While the Supply Agreement does contain several internal contradictions, broadly construed, the Agreement mandates arbitration by the parties. In addition to applying general principles of Virginia contract law, which mandates arbitration by the parties in this instance, this Court is guided by federal policy which actively supports private dispute resolution as an alternative to traditional judicial resolution. The Federal Arbitration Act, 9 U.S.C. §§ 1- 16 ("FAA") provides a broad statement of congressional intent to uphold the dispute resolution clauses in contracts. Peoples Sec. Life Ins. Co. v. Monumental Life Ins. Co., 867 F.2d 809, 813 (4th Cir. 1996). The presumption in favor of arbitration acquires particular significance when the arbitration clause is broadly worded.Shearson Lehman Hutton, Inc. v. Wagner, 944 F.2d 114, 121 (2d Cir. 1991) (stating that, in cases of broadly worded arbitration clauses, the "strong presumption in favor of arbitrability applies with even greater force").
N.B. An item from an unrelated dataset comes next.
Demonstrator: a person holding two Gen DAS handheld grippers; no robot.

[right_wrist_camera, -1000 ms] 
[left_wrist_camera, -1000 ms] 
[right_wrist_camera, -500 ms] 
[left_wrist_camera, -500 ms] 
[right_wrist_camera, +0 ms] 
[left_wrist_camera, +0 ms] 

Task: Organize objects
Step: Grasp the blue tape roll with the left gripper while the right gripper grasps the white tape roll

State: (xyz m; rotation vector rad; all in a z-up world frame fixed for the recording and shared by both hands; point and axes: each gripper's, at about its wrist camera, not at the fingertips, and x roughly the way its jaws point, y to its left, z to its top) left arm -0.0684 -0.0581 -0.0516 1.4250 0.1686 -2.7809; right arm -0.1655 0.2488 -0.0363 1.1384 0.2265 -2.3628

II. PFG's fraud in the inducement claims fall within the parameters of the Supply Agreement's resolution clause.
Despite its assertions, PFG's claims of fraudulent inducement arise under the parties' Supply Agreement and are arbitrable. PFG claims that it was fraudulently induced to enter into the Supply Agreement and should not be bound by the dispute resolution terms. If the resolution agreement mandates arbitration, this Court "cannot consider claims of fraud in the inducement of the contract generally." Prima Paint Corp. v. Flood Conklin Mfg. Co., 388 U.S. 395, 404 (1967). The fraudulent inducement as well as PFG's breach of contract claims are the responsibility of a mediator or arbitrator. Id.; See also Jeske v. Brooks, 875 F.2d 71, 75 (4th Cir. 1989) (holding that allegations of fraud relate to the entire contract and are arbitrable); Mar-Len of Louisiana, Inc. v. Parsons-Gibane, 773 F.2d 633, 636 (5th Cir. 1985) (holding that consistent with federal policy favoring arbitration, an allegation of fraud in the inducement of a contractual relationship was within the scope of an arbitration clause). In contrast, had PFG asserted fraudulent inducement of the dispute resolution clause itself, this Court would be able to resolve it. This is not the case here. PFG's claims of fraudulent inducement of the Supply Agreement are subject to the parties' dispute resolution agreement.
ConclusionDismissal of the case is proper when all issues presented are subject to a dispute resolution clause. See Choice Hotels International, Inc. v. BSR Tropicana Resort, Inc., 252 F.3d 707, 709-10 (4th Cir. 2001) ("dismissal is a proper remedy when all of the issues presented in a lawsuit are arbitrable"); see also Alford v. Dean Witter Reynolds, Inc., 975 F.2d 1161, 1164 (5th Cir. 1992) (citing cases which support dismissal when all of the issues raised in the district court must be submitted to arbitration). Accordingly, Defendant's Motion to Dismiss is hereby GRANTED.
An appropriate Order shall issue.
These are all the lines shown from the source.